Studio Display: Fehlerhafte Tonausgabe zwingt Apple zum Handeln
Ein nerviger Fehler in der Tonausgabe trübt bei vielen Nutzern die Freude auf das noch recht junge Studio Display. Apple empfiehlt in der Zwischenzeit einen Workaround, der nicht in allen Fällen von Erfolg gekrönt ist.

Die Markteinführung des Studio Display von Apple ist nicht ganz ohne Störgeräusche abgelaufen. Die anfänglichen Probleme mit der integrierten Webcam mussten schon früh per Update gelöst werden - ein Einstand nach Maß sieht anders aus. Apples Nachbesserungsversuche führen allerdings nicht bei allen Nutzern zum Erfolg. Angesichts des mächtigen Preises in Höhe von 1.749 Euro sind die Ansprüche an den externen Monitor von Apple verständlicherweise hoch.

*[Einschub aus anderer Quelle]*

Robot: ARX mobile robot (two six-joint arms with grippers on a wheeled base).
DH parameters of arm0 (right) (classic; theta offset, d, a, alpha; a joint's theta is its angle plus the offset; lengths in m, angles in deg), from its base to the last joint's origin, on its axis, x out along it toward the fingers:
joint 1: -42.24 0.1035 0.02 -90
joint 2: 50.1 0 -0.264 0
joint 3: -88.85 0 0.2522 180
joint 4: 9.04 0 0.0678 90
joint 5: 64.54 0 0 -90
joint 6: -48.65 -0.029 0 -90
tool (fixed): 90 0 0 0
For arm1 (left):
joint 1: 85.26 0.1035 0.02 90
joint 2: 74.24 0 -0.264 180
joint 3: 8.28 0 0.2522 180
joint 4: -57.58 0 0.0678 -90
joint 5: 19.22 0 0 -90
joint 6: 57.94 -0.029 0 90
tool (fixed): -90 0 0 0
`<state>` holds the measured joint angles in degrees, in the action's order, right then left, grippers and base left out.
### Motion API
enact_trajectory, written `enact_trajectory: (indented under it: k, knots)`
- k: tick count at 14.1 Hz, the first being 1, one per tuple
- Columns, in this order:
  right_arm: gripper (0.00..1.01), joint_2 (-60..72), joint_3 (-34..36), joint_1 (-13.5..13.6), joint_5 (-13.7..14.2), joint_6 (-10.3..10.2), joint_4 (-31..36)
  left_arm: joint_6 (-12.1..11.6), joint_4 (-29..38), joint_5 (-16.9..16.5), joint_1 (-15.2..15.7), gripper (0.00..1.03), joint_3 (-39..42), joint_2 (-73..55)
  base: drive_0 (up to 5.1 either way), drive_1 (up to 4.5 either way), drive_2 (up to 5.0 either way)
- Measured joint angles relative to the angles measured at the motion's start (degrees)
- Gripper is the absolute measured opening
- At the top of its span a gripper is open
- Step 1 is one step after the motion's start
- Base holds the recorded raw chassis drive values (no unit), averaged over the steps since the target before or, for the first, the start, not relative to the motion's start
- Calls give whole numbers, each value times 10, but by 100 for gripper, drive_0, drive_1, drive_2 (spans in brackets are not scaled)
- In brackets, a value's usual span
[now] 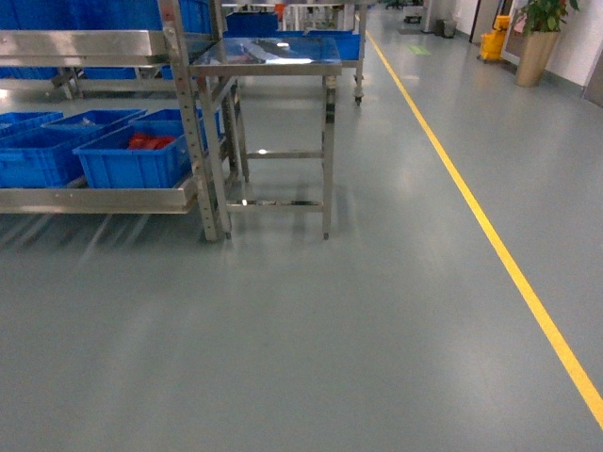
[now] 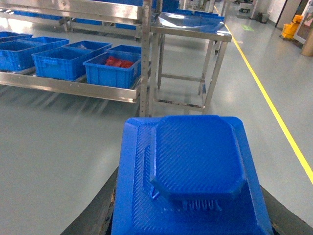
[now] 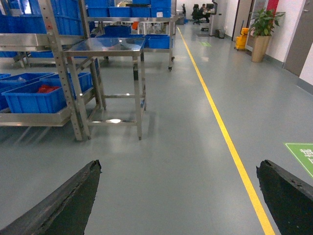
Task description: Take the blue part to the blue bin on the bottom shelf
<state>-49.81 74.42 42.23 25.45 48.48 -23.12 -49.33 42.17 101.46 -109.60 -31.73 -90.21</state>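
Left gripper point(image 2: 190, 215) jaws closed on the blue part point(image 2: 190, 171), which fills the lower left wrist view, above the grey floor point(image 1: 358, 330). Right gripper point(image 3: 178, 196) jaws spread wide, holding nothing. Bottom shelf point(image 1: 94, 198) of the steel rack carries blue bins; nearest one point(image 1: 132, 155) has red contents. Which is the blue bin meant, cannot tell. Steel table point(image 1: 268, 58) just beside rack. Yellow line point(image 1: 490, 235) on floor.
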Motion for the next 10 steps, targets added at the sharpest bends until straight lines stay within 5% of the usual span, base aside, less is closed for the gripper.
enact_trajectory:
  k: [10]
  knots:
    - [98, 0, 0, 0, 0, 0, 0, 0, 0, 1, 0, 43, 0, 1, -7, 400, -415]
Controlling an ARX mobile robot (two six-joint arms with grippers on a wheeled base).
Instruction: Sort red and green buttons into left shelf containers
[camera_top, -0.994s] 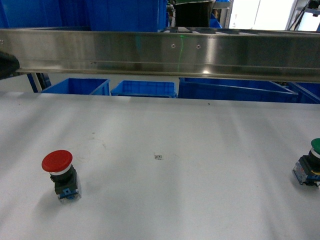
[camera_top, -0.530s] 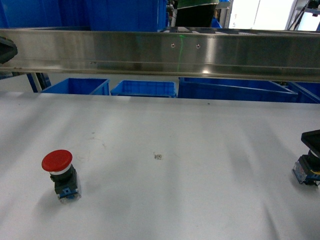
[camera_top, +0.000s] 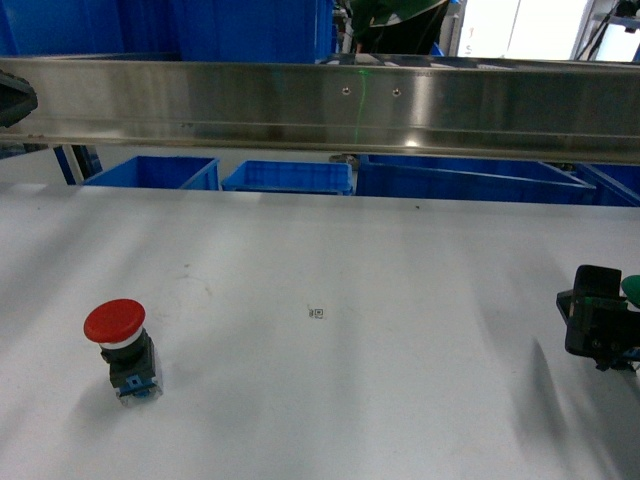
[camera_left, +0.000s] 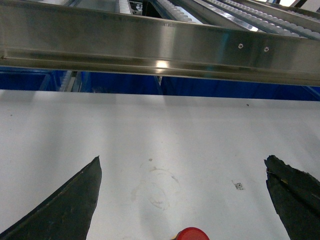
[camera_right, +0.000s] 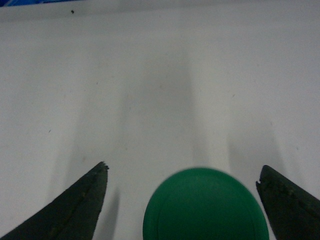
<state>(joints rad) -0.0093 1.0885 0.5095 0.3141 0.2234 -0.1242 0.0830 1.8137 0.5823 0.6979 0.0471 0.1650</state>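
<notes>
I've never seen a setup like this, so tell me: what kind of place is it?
Probably a factory or warehouse sorting station: a brushed steel shelf rail spans a plain white worktable, large blue plastic tubs sit behind, and a red mushroom-cap push-button awaits sorting.

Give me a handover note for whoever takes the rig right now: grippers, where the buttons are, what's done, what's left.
Right gripper: open, straddling the green button, not closed on it.
Left gripper: open, empty, above the table with the red button just at the bottom of its wrist view.
Red button: upright on the table, left side of the head view. Green button: at the right edge, mostly hidden by the right gripper.
Blue tubs: behind the table under the steel rail.
Done: nothing sorted.
Left: grasp green, bin it, then red.
</notes>
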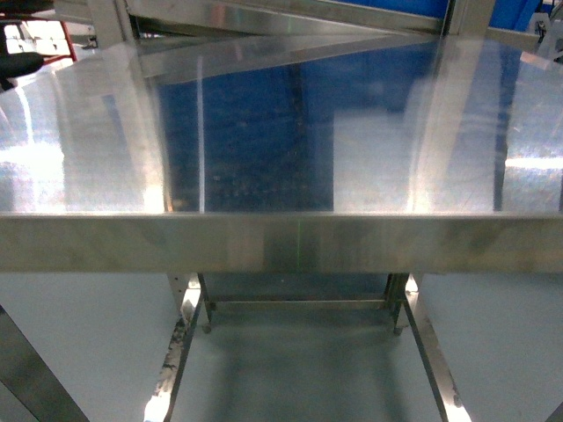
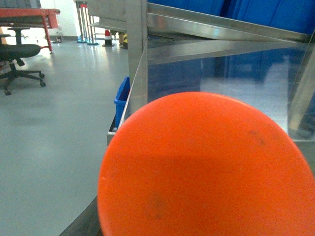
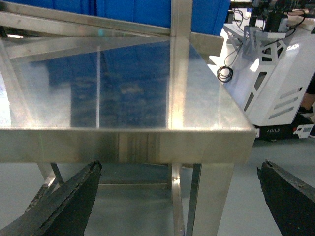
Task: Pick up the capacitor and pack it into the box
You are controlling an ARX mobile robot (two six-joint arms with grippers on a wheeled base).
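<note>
Stainless steel table [image 1: 281,242] fills the head view; its polished top reflects blue panels and upright frame members. Below the front edge, the table legs and a lower crossbar stand on a pale grey floor [image 1: 79,343]. Neither arm nor gripper appears in the head view.

Left wrist view: a bright orange rounded surface [image 2: 206,167] fills the lower centre and right of the frame, very close to the camera. It is most likely the capacitor, seen at close range; no printed text is legible on it. The left gripper's fingers are hidden in this view, so whether they are clamped on the orange object cannot be told. Behind it stand the steel table frame, a blue plastic bin [image 2: 121,98] beside the table leg, and, far left, a black office chair [image 2: 17,61] near a red-framed bench [image 2: 29,19].

Right wrist view: the right gripper [image 3: 182,196] sits low before the table's front edge, near its right corner. Its two dark fingers [image 3: 69,196] are spread wide apart at the frame's bottom corners, with nothing between them. A white machine housing [image 3: 266,78] stands to the right of the table.

The pink tub is not visible in any view.
</note>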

Trotz Firmware-Aktualisierung berichten noch immer viele Betroffene über Probleme mit der Tonausgabe. Bei einigen quittiert der Lautsprecher einfach mehrere Tage am Stück den Dienst. Andere Nutzer berichten von unangenehmen Verzerrungen und Aussetzern. Das Problem sei bei Apple sehr wohl bekannt, wie aus einem internen Memo hervorgeht.
Teilweise massive Probleme bei Tonausgabe
Apples eigene Einschätzung des neuen Monitors und das Feedback vieler Nutzer gehen teilweise weit auseinander. Während Cupertino selbst dem Hi-Fi-6-Lautsprecher-System mit seinen Tieftönern und dem breiten Stereosound eine hervorragende Audio-Qualität bescheinigt, beklagen Käufer immer häufiger ihre schlechten Erfahrungen mit dem Gerät.

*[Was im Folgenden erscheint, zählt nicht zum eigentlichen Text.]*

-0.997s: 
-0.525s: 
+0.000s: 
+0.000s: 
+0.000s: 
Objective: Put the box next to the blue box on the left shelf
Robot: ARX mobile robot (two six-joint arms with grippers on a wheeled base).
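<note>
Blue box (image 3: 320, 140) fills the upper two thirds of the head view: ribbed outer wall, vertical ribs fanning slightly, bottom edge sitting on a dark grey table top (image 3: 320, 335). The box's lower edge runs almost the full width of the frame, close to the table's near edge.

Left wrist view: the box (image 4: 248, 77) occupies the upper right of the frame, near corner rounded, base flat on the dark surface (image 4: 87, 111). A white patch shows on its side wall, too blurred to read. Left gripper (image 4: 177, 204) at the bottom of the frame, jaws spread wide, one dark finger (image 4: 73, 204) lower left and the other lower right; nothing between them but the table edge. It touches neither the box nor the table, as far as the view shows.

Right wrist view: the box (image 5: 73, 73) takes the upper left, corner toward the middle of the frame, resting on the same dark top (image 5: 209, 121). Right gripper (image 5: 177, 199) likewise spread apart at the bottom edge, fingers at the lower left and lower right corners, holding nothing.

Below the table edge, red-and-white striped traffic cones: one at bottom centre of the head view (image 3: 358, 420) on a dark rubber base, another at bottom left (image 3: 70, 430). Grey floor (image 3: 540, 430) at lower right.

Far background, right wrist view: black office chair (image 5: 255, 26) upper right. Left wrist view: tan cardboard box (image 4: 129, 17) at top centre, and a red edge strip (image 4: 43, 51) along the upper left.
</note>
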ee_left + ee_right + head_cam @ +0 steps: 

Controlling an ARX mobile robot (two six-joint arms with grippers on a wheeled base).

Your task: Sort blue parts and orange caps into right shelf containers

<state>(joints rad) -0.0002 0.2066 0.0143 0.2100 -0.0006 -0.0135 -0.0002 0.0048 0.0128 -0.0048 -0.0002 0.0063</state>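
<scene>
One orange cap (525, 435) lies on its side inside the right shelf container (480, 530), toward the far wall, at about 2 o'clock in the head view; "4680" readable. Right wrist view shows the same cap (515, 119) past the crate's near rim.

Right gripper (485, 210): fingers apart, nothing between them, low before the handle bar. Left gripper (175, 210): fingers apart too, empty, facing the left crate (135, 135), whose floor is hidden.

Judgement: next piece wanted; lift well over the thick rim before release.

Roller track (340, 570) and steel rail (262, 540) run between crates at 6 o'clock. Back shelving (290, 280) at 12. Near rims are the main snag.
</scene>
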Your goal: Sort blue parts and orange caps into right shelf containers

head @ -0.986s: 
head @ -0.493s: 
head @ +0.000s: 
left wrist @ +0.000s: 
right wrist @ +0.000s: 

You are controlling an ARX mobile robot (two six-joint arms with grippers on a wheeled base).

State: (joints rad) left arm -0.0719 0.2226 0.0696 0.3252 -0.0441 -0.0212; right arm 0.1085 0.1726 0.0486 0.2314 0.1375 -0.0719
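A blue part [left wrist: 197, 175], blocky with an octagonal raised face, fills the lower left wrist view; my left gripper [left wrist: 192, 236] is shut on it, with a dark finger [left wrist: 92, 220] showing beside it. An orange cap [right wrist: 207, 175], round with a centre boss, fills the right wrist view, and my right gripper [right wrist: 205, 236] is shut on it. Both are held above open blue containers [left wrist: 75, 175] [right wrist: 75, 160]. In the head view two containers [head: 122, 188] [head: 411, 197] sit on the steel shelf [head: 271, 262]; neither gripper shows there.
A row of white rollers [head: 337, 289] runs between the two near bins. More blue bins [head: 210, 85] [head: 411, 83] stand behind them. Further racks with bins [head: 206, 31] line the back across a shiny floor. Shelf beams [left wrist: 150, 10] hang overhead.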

In einem internen Memo an autorisierte Service-Partner, das MacRumors vorliegt, informiert Apple über die bestehenden Probleme bei der Tonausgabe. Dazu zählen unter anderem Verzerrungen, eine abgehackte Wiedergabe sowie abrupte Unterbrechungen der Tonspur. Sofern sich betroffene Kunden beim Service-Partner melden, wird dazu geraten, das Studio Display vom Stromnetz zu nehmen und sämtliche Peripheriegeräte zu entfernen. Nach etwa zehn Sekunden kann der Monitor wieder angeschlossen und eingeschalten werden.
Ob dieser von Apple kommunizierter Workaround allerdings tatsächlich für Abhilfe sorgen kann, bleibt abzuwarten. Ersten Berichten zufolge haben bereits viele Betroffene erklärt, dass dieser Tipp nicht von Erfolg gekrönt war.
Apple: Kein Hardware-Defekt
MacRumors führt weiter aus, dass das Problem Apple zufolge nicht durch defekte Hardware verursacht wird. Betroffene müssen sich also weiter gedulden, bis Cupertino mit einem neuen Firmware-Update nachsteuert und das Problem aus der Welt schafft. Beim Studio Display kommt eine angepasste Version von iOS 15 zum Einsatz.